## Activity
The data below holds a line containing "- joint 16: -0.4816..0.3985" and a line containing "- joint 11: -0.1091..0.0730"; please quote exactly those two lines and every line between them, and nothing else.

## Dataset extract
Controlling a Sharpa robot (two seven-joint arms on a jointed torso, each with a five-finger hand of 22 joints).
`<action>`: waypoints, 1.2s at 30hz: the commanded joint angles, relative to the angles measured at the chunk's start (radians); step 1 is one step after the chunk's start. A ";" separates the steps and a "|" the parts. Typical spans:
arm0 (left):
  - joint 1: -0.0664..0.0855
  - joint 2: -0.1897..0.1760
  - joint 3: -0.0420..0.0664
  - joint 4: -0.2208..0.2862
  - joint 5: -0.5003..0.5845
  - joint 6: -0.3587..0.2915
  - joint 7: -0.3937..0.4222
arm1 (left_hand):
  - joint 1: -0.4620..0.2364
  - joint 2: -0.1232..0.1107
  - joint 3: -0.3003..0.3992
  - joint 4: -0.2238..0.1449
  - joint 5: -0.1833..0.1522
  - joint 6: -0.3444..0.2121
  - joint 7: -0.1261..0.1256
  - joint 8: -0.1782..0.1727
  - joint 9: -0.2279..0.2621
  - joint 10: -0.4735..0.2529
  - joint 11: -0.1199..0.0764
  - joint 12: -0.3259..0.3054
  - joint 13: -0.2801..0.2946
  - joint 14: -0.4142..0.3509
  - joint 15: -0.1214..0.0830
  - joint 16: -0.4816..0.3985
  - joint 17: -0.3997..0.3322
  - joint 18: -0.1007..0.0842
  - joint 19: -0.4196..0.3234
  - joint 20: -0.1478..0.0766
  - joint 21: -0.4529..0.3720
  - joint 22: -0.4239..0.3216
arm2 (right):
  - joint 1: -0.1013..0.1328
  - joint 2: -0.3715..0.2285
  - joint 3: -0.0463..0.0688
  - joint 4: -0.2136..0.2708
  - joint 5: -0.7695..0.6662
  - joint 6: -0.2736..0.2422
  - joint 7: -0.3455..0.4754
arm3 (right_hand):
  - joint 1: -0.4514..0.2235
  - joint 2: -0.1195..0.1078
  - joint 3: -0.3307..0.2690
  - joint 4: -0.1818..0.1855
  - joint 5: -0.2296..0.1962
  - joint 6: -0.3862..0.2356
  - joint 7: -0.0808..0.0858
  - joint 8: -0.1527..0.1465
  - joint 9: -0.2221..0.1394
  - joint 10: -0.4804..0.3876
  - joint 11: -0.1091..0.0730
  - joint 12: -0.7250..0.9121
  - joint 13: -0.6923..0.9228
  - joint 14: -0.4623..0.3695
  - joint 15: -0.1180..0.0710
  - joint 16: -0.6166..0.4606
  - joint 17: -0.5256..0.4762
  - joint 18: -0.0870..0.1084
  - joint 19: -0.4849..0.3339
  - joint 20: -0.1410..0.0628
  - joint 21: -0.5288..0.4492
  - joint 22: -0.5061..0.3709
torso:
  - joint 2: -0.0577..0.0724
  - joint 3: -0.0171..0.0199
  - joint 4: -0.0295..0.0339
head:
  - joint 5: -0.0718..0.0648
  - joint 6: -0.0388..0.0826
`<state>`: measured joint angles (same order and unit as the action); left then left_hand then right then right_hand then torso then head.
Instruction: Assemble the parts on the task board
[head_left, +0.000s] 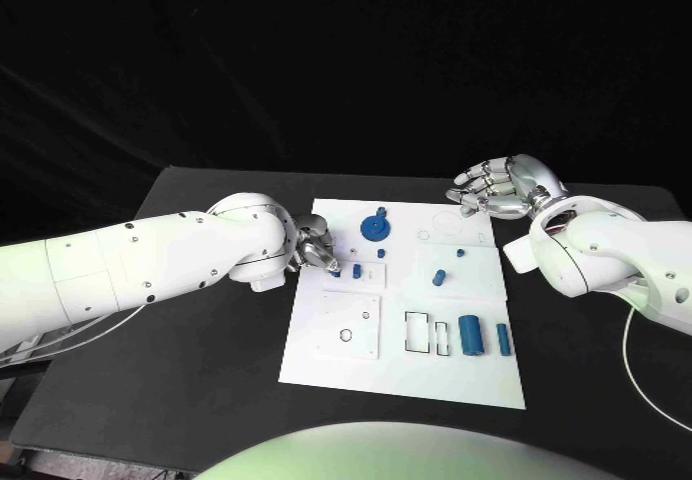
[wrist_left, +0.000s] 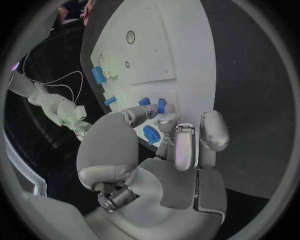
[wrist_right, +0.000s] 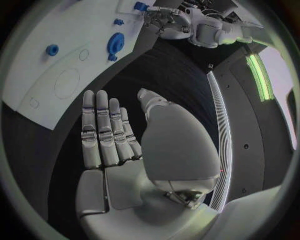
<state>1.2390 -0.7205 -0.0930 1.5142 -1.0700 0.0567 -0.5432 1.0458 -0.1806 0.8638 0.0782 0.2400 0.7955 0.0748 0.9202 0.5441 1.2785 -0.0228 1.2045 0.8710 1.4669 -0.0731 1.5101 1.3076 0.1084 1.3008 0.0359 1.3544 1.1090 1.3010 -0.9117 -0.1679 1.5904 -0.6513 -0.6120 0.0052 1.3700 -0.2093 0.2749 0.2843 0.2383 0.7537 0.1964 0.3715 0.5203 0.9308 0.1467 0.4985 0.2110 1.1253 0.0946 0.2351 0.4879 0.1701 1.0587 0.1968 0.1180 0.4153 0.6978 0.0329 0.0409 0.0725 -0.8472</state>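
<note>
The white task board (head_left: 411, 370) lies in the middle of the table. My left hand (head_left: 315, 248) is low over the board's left edge, and its fingertips (wrist_left: 169, 121) pinch a small blue part (head_left: 335, 268) (wrist_left: 144, 101). A second small blue peg (head_left: 356, 270) (wrist_left: 161, 105) stands right beside it. A blue disc (head_left: 375, 228) (wrist_left: 151, 134) (wrist_right: 115, 42) lies just beyond the hand. My right hand (head_left: 498, 188) (wrist_right: 109, 132) hovers over the board's far right corner, fingers straight and apart, holding nothing.
More blue parts stand on the board: a small peg (head_left: 438, 277) mid-right, a thick cylinder (head_left: 470, 335) and a thin one (head_left: 502, 338) near the right front. A raised white plate (head_left: 349, 325) sits at the left front. Black table (head_left: 216, 380) surrounds the board.
</note>
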 joint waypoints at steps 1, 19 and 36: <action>-0.004 0.004 -0.001 0.002 -0.004 0.013 -0.003 | -0.006 0.006 0.149 -0.154 0.008 0.024 -0.019 0.003 0.001 0.005 0.002 0.006 0.001 0.065 -0.005 0.003 0.104 -0.010 0.007 -0.002 0.005 -0.001 | -0.001 0.001 0.000 0.001 -0.004 0.009 0.011 | 0.002 0.006 -0.005 0.000 0.000 -0.009 0.023 0.006 -0.001 -0.001 0.005 -0.002 -0.001 0.001 0.001 -0.006 -0.001 0.012 0.002 0.006 -0.004 -0.001 | 0.000 0.0003 0.0002 | -0.001 0.000; -0.005 0.004 -0.001 0.004 0.005 0.037 -0.006 | -0.016 0.004 0.143 -0.153 0.024 0.028 -0.020 0.006 0.000 0.018 0.001 0.018 0.021 0.065 -0.006 0.003 0.104 -0.011 0.008 -0.002 0.006 0.000 | -0.001 0.000 0.000 0.001 -0.004 0.010 0.010 | 0.002 0.006 -0.005 0.000 0.000 -0.009 0.023 0.006 -0.001 -0.001 0.005 -0.002 -0.001 0.001 0.001 -0.006 -0.001 0.012 0.002 0.006 -0.004 -0.001 | 0.001 0.0000 -0.0003 | -0.002 -0.003; -0.005 0.019 -0.001 -0.007 0.014 0.037 0.004 | -0.046 0.017 0.080 -0.119 0.008 0.043 -0.033 0.007 -0.009 0.045 -0.008 0.038 0.057 0.066 -0.010 0.003 0.105 -0.012 0.010 -0.005 0.004 0.004 | -0.001 -0.002 0.000 0.004 -0.005 0.007 0.013 | 0.001 0.006 -0.005 0.000 0.000 -0.009 0.023 0.007 -0.002 0.000 0.005 -0.001 -0.005 0.002 0.001 -0.008 -0.002 0.012 0.003 0.006 -0.005 -0.004 | 0.001 0.0002 0.0003 | -0.005 -0.004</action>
<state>1.2386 -0.7073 -0.0914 1.5038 -1.0713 0.0680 -0.5485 1.0006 -0.1727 0.8471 0.0614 0.2517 0.8171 0.0675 0.9293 0.5355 1.3176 -0.0303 1.2392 0.9280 1.4632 -0.0767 1.5101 1.3075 0.1085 1.3044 0.0322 1.3543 1.1127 1.3008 -0.9136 -0.1679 1.5928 -0.6509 -0.6121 0.0068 1.3700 -0.2093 0.2749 0.2843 0.2383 0.7537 0.1964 0.3715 0.5196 0.9309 0.1467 0.4985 0.2071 1.1254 0.0946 0.2291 0.4868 0.1701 1.0587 0.1968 0.1180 0.4125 0.6985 0.0334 0.0409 0.0679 -0.8510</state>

## Task output
  - joint 16: -0.4816..0.3985
  - joint 17: -0.3997..0.3322
  - joint 18: -0.1007..0.0842
  - joint 19: -0.4196..0.3234
  - joint 20: -0.1478..0.0766
  - joint 21: -0.4529..0.3720
  - joint 22: -0.4239..0.3216
arm2 (right):
  - joint 1: -0.1013..0.1328
  - joint 2: -0.3715..0.2285
  - joint 3: -0.0463..0.0688
  - joint 4: -0.2136..0.2708
  - joint 5: -0.7695..0.6662
  - joint 6: -0.2736..0.2422
  - joint 7: -0.3455..0.4754
arm3 (right_hand):
  - joint 1: -0.4514..0.2235
  - joint 2: -0.1195..0.1078
  - joint 3: -0.3307..0.2690
  - joint 4: -0.1818..0.1855
  - joint 5: -0.2296..0.1962
  - joint 6: -0.3862..0.2356
  - joint 7: -0.0808..0.0858
  - joint 8: -0.1527..0.1465
  - joint 9: -0.2221..0.1394
  - joint 10: -0.4804..0.3876
  - joint 11: -0.1091..0.0730

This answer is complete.